• _Input records_
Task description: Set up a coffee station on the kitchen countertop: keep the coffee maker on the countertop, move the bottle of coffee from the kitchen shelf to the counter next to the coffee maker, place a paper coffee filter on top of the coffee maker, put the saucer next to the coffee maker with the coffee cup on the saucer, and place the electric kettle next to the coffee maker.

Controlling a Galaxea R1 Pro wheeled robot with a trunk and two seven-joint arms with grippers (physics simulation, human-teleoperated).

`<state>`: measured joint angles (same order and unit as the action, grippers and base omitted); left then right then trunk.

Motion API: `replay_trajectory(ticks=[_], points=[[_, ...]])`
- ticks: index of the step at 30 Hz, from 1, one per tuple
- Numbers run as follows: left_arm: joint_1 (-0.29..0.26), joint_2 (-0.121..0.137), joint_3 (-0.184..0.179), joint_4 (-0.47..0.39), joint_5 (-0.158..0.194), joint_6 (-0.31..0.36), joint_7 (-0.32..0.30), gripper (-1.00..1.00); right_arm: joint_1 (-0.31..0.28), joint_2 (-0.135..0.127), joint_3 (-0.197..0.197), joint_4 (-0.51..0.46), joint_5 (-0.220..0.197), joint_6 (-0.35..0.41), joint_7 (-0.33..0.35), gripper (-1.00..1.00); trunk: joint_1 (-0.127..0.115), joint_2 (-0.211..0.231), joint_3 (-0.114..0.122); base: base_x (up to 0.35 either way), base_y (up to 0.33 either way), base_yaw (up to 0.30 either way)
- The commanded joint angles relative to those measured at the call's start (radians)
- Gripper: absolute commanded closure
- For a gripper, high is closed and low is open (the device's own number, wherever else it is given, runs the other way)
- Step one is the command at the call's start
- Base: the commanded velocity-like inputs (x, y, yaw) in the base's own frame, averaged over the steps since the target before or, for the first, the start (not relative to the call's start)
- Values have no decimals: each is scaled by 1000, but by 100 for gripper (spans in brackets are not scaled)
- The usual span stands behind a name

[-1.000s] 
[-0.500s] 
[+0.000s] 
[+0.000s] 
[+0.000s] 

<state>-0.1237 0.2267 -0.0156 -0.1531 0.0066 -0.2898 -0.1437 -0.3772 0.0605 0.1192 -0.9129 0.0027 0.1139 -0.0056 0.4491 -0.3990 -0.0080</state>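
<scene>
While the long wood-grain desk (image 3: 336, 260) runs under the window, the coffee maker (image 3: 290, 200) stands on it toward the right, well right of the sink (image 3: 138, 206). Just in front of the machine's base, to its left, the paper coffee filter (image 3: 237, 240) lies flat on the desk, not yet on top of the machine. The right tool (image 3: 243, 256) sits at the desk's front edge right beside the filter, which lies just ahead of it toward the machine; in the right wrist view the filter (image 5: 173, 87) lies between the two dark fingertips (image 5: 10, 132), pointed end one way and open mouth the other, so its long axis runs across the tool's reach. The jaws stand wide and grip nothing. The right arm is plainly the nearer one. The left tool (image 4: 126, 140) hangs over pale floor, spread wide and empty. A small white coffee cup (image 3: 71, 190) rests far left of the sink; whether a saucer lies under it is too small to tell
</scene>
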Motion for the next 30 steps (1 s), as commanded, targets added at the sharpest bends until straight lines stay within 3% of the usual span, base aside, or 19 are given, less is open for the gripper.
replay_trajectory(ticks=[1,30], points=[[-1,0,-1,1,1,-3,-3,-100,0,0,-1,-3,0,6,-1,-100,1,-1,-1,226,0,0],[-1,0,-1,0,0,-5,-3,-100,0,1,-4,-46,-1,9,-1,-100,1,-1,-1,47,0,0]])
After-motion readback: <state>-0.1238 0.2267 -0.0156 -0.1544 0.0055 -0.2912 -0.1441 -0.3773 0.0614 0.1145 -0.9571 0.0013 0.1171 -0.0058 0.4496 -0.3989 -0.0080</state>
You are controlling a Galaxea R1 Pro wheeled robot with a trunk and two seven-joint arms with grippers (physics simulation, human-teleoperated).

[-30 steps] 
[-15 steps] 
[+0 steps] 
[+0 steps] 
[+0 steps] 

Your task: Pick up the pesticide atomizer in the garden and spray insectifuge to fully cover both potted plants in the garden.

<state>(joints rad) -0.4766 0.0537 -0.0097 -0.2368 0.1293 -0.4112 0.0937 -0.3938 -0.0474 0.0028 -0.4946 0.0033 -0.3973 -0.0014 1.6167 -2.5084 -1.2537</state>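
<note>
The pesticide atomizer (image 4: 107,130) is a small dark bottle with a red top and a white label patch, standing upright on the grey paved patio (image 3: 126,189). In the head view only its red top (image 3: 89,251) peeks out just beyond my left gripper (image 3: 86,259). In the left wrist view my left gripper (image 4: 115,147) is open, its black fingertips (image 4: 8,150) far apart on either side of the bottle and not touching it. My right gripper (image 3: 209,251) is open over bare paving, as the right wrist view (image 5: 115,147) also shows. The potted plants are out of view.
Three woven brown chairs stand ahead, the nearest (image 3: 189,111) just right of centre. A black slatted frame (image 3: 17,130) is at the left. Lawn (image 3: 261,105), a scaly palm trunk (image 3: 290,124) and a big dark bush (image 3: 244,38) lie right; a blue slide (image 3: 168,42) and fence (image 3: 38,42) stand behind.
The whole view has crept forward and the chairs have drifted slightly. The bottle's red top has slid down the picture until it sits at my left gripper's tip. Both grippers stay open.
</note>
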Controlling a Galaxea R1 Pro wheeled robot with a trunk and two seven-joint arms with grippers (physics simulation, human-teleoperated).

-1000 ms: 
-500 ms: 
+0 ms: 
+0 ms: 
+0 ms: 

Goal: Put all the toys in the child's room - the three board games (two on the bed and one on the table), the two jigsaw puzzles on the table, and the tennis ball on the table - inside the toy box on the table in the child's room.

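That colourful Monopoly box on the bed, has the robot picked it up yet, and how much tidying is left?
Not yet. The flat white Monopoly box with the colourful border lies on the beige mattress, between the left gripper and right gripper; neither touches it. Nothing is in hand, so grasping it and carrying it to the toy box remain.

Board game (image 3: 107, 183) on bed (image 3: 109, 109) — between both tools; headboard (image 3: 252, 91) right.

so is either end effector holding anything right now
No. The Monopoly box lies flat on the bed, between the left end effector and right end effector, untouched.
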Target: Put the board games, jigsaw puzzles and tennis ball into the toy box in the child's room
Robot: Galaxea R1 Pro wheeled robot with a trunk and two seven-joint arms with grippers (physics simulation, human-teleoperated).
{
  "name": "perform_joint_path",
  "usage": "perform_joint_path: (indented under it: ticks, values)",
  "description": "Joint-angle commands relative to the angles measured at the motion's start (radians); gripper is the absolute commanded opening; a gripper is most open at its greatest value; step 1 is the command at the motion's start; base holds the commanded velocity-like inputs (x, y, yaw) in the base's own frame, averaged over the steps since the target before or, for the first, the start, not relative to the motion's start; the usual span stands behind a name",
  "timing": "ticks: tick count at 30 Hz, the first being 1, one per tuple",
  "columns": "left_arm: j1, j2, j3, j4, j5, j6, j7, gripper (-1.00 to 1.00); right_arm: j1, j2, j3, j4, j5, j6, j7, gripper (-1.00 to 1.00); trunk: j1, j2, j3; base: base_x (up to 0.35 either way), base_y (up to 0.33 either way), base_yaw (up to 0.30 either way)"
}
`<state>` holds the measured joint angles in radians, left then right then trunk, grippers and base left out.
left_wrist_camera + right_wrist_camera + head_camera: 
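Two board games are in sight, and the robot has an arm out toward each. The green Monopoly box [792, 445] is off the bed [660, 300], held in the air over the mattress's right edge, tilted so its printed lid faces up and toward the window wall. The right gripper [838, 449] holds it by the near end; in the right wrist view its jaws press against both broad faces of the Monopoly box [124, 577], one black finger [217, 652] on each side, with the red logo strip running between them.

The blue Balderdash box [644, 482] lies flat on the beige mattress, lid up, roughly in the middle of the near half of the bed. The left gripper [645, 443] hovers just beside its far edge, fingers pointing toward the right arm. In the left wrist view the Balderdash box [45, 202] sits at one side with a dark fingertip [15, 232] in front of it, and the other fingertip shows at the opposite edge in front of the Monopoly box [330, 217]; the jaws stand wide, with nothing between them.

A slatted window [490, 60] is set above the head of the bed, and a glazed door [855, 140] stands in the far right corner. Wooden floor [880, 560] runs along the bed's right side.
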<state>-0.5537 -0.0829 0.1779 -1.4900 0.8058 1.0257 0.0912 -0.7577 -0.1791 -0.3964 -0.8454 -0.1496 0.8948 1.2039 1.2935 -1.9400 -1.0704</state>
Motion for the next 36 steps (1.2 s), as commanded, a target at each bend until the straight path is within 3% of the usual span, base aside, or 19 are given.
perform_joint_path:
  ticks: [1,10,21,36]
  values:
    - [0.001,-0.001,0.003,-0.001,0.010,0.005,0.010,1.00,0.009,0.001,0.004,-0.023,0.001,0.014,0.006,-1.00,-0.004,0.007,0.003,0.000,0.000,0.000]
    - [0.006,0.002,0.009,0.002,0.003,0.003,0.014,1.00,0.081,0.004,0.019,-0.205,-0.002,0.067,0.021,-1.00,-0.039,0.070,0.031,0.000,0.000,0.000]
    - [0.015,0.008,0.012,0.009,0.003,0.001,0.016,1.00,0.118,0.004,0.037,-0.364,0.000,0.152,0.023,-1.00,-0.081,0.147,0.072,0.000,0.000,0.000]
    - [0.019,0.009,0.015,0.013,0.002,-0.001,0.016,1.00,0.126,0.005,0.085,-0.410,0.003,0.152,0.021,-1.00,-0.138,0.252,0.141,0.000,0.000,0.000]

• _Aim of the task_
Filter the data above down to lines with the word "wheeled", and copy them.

• _Response area_
Controlling a Galaxea R1 Pro wheeled robot with a trunk and two seven-joint arms with grippers (physics simulation, human-teleoperated).
You are controlling a Galaxea R1 Pro wheeled robot with a trunk and two seven-joint arms with grippers (physics simulation, human-teleoperated).
Controlling a Galaxea R1 Pro wheeled robot with a trunk and two seven-joint arms with grippers (physics simulation, human-teleoperated).
Robot: Galaxea R1 Pro wheeled robot with a trunk and two seven-joint arms with grippers (physics simulation, human-teleoperated).

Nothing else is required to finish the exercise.